Дедушка шёл от деревни к деревне и просил куска хлеба. Разбойник Йира — рядом, в шаге от него, не отводя кровожадных глаз. Уже и полдень, а дедушка не выпросил ни корочки. Сидит на обочине дороги и от голода дрожит, как сухой листочек. Сел и Йира, вытащил из мешка сало, отрезал увесистый шмат и тут же его умял, а дедушке не дал даже кожицы от солонины. Так и пошёл
А воришка тем временем побежал в ближайшую деревню и, чтобы навредить Йире, выболтал тамошним жителям, что он нашёл зачарованного нищего, что там, где этого нищего похоронят, лежит сокровище, и что разбойник Йира идёт за тем дедом, чтобы выкопать клад. Услыхав такое, каждый мужик сказал себе, что тоже пойдёт за кладом. Каждый взял котомку, запихнул в неё буханку хлеба или копчёности, схватил мотыгу или лопату и айда за дедом.
Йира между тем точил нож, чтобы немого бродягу зарезать.
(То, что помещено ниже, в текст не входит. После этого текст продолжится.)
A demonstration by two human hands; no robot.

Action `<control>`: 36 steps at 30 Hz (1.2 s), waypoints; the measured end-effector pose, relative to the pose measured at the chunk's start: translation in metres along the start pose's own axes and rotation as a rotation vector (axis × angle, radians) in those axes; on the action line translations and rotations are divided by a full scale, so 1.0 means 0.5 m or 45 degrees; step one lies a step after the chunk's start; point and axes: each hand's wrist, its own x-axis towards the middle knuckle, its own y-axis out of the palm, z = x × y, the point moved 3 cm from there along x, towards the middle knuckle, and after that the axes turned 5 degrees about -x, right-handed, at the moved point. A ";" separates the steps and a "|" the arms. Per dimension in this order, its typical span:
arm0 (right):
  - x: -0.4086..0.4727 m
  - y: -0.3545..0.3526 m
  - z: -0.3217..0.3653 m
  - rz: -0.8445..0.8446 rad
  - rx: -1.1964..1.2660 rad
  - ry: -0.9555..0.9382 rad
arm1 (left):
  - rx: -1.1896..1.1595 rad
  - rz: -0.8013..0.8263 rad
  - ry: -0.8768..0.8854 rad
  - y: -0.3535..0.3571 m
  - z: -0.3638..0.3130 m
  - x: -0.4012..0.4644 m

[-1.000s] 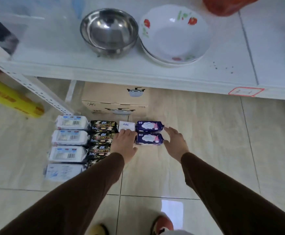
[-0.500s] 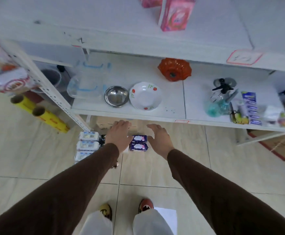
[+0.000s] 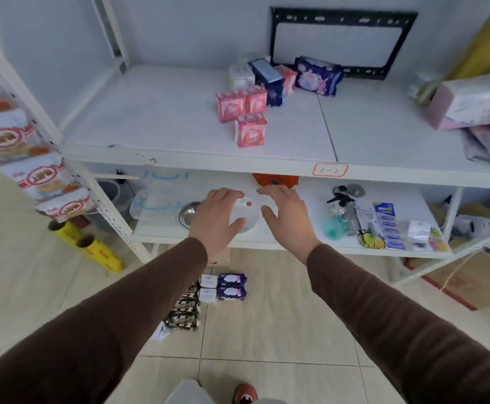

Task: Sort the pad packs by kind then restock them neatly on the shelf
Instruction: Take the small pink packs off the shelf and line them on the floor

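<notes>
Sorting looks underway: left hand (image 3: 219, 218) and right hand (image 3: 289, 217) hover spread, holding nothing. Next, probably gather the square pink pad packs (image 3: 245, 118) from the white metal shelf (image 3: 156, 112).

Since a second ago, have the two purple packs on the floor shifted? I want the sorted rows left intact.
No. The purple packs lie stacked beside the white packs, same as before. Only the camera and both hands rose.

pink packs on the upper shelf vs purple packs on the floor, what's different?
The pink packs stand upright in a loose cluster on the upper shelf; the purple packs lie flat on the floor, lined up one behind the other. The pink ones look boxy and squarish, the purple ones long and low. Both kinds are untouched: neither hand holds anything.
</notes>
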 end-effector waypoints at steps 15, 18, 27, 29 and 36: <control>0.195 -0.049 0.058 -0.058 0.152 0.157 | -0.060 -0.103 0.069 -0.166 0.092 0.163; 0.229 -0.039 0.040 -0.059 0.197 0.235 | -0.073 -0.082 0.040 -0.172 0.119 0.196; 0.377 -0.010 -0.038 0.072 0.161 0.156 | -0.099 -0.071 -0.102 -0.157 0.165 0.335; 0.405 -0.001 -0.057 0.139 0.138 0.085 | -0.114 -0.081 -0.150 -0.149 0.175 0.375; 0.470 -0.003 -0.108 0.417 0.172 -0.100 | -0.192 -0.042 -0.289 -0.107 0.190 0.519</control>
Когда в третий раз плюнул на острие и в третий раз стал острить, так что аж искры полетели, то поднял голову и увидел вокруг только якобы тлеющие угольки. Это были алчные, пылающие глаза тех, что прибежали выкапывать клад. Тьфу ты! — сказал себе Йира. — Убью и закопаю я этого деда, а они потом шуганут меня отсюда и сами выкопают сокровище. Так я не играю! Сказал себе так Йира, закончил точить нож и как ни в чём ни бывало отрезал ещё один кусок сала. Старичок тихо спал. А все те, кто пришли за ним, не спали, боясь, чтобы кто-то другой не утащил деда в мешке и не закопал где-нибудь тайно. Так сидели они вокруг сарая, зыркая друг на друга налитыми кровью глазами и ощетинив бороды.
Утром старичок проснулся и даже не удивился всем этим людям; промыл себе росой глазки да и пошёл дальше. А толпа следом за ним, и каждый проталкивался поближе к дедушке. До полудня нищий снова не выпросил ни корочки хлеба, сел на камень и дрожал, будто стебелёк на ветру. Все сели вокруг, достали из котомок запасы и ели, а ему не подал никто и крошки. А когда снова ночью старичок лёг спать, все сидели вокруг, как волки, сверкали друг на друга пылающими глазами и скрежетали зубами, будто хотели кусаться. Тихо-тихохонько, будто дитя, спал среди них дедушка.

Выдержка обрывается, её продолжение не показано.